Play It Again: “Going To Graceland”
Skip it: “I Am the Walrus”

2. Quaker City Quiet Pills (2023)

Maybe it’s because it’s fresh in our minds or maybe it’s the fistful of adderall we took after lunch but we absolutely love this record. Not as though we needed proof that the Dead Milkmen could still write a remarkably well crafted, satirically interesting and yet still danceable record in their later years, but all the same we have the artifact now regardless. “Quaker City Quiet Pills” blends some of the best elements of every era of Milkmen with a few new hooks thrown in for good measure.

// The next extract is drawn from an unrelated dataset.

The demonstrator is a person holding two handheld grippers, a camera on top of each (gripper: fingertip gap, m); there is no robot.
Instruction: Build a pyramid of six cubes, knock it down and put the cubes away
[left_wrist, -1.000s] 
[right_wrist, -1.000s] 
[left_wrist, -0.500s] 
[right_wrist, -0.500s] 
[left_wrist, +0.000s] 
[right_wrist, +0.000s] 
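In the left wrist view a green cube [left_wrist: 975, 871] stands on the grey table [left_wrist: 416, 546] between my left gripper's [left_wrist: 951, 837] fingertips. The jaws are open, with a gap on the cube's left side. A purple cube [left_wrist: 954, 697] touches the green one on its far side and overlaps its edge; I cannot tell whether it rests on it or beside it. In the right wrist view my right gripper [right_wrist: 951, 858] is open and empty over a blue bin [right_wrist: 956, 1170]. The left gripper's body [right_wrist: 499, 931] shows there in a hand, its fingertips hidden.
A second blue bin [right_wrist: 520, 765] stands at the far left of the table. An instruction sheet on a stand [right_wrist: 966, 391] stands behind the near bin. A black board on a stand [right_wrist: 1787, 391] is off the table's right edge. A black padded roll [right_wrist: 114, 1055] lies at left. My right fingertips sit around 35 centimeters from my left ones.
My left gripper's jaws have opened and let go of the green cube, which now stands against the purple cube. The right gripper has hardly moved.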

Play It Again: “How Do You Even Manage To Exist?”
Skip It: “Musical Chairs”

1. Beelzebubba (1988)

It took the band a few years but they finally hit their apex with “Beelzebubba.” The exact right combination between snooty and intellectual, between thrashing punk chords and delicately written songs. Fuck, “Punk Rock Girl” is so good that you willingly bothered to learn things about the city of Philadelphia to enjoy it more. That’s a record with staying power. If you’re a fan of the Dead Milkmen but haven’t listened to them in a while, go back and put this record from front to back. We can pretty much guarantee you won’t skip a second of this album after you’ve started it.

Play It Again: “Punk Rock Girl” But seriously just listen to the whole goddamn thing.